J’achève actuellement la lecture d’un ouvrage d’Anthony Grafton, Les origines tragiques de l’érudition. Une histoire de la note de bas de page. Petit livre touffu, au fil conducteur pas toujours facile à suivre, il fourmille de petites trouvailles plaisantes. Je reviendrai peut-être à un autre moment sur l’ensemble, mais pour aujourd’hui, je me contenterai d’une curiosité qu’on y apprend.

L’histoire se situe au XVIIIe siècle, dit « Siècle des Lumières » et la note de bas de page fourmille. Ce n’est pas tant la note érudite qui a la faveur des philosophes — quoique les antiquaires et les juristes, eux, la chérissent — que la note de bas de page littéraire, polémique et satiriste. Le trait tiré au bas de la page est l’annonce des développements où l’auteur ridiculise ses adversaires à qui mieux mieux.

Or, en Allemagne le festival des notes infrapaginales atteint des sommets d’intensité. Les lecteurs sont parfois friands d’un livre pour la seule vivacité des passes d’armes observables dans le sous-sol du texte. Si bien qu’il fallait que la note infrapaginale fasse elle-même l’objet d’une satire.

Voilà qu’en 1743, l’inévitable se produit et il prend pour titre Inkmars von Repkow Noten obne Text, écrit par un certain Rabener. L’auteur annonce la couleur : il n’écrit que pour la gloire et la fortune.

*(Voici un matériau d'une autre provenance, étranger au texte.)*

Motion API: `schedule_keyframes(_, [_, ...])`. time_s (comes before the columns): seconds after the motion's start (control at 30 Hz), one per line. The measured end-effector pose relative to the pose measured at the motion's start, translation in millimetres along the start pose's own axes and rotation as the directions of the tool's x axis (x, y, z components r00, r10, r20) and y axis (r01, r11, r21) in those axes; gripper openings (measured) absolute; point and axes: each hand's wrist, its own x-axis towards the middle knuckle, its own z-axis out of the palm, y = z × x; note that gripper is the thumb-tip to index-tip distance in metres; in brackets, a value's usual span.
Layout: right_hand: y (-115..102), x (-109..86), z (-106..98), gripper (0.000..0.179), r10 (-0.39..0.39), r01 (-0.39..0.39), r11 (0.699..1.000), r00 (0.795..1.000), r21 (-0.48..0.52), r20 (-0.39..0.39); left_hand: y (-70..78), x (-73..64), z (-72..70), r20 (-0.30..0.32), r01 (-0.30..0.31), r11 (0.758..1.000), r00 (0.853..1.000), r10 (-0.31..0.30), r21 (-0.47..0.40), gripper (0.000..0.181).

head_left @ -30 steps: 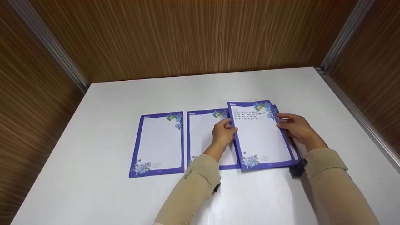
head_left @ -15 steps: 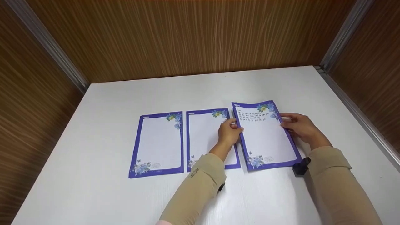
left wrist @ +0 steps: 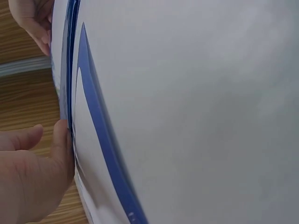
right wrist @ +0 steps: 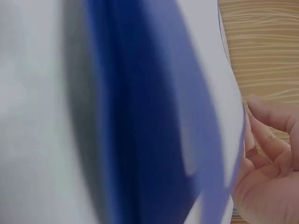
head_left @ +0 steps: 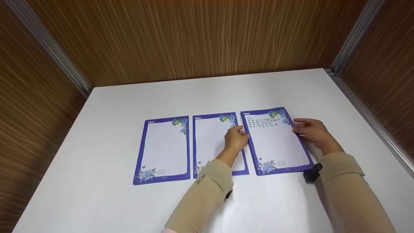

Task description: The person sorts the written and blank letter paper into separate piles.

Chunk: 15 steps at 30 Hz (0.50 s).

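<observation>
A stack of writing paper (head_left: 278, 144) with a purple border, blue flowers and a few handwritten lines on top lies flat at the right of the row. My left hand (head_left: 236, 139) is at its left edge; in the left wrist view, the thumb (left wrist: 60, 144) touches the edge and another finger stands apart. At the right edge is my right hand (head_left: 312, 131), its fingertips against the paper's side. The middle sheet (head_left: 213, 139), with the same border and blank inside, is partly covered by my left hand and sleeve. Another blank sheet (head_left: 165, 149) lies at the left.
The papers lie in a row on a white table (head_left: 106, 136). Wood-grain panels (head_left: 207, 38) rise behind and at both sides, with metal posts at the corners. A black device (head_left: 312, 173) sits at my right cuff, overlapping the stack's lower right corner.
The written sheet, raised and held at both sides earlier, has moved right and come down flat, lined up with the stack under it. Both hands moved slightly right with it.
</observation>
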Motion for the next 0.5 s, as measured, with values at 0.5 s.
schedule_keyframes(0.5, [-4.0, -5.4, -1.1, 0.054, -0.012, 0.008, 0.999, 0.995, -0.046, -0.095, 2.1, -2.2, -5.7, 0.026, 0.013, 1.0, 1.0, -0.013, -0.021, 0.039])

Or, à quoi bon écrire un livre ? Ce n’est pas là ce qui intéresse les lecteurs : ces derniers ne cherchent que le commentaire que l’auteur adressera à d’autres auteurs. Autant passer directement à ce qui importe : voilà un livre qui n’aura que des notes de bas de page — écartons le superflu !

Notons que la satire formule à la note infrapaginale un reproche classique, encore fréquemment formulé aujourd’hui et que j’avais noté dans mon précédent billet sur la question : l’auteur abusant des notes n’assumerait pas son propos, voire ne penserait pas par lui-même.

Certains — écrit Rabener — dont on aurait juré que la Nature leur avait tout permis, sauf un destin de savant, et qui, sans jamais penser par eux-mêmes, glosent les pensées des Anciens et celles d’autres grands hommes, sont devenus eux-mêmes grands et redoutables ; et ceci grâce à quoi ? Grâce à des notes.[1]

Rabener a réussi son coup. Son livre fut un succès de librairie — je l’achèterais peut-être moi-même ! – et a déclenché rire sur rire, les gorges chaudes se déployant sur la longue durée. Forcément : la seule idée de ce livre me fait moi-même rire aujourd’hui.

Référence

[1] Cité par Anthony GRAFTON, Les origines tragiques de l’érudition : une histoire de la note en bas de page, Paris, Seuil, 1998, p. 99.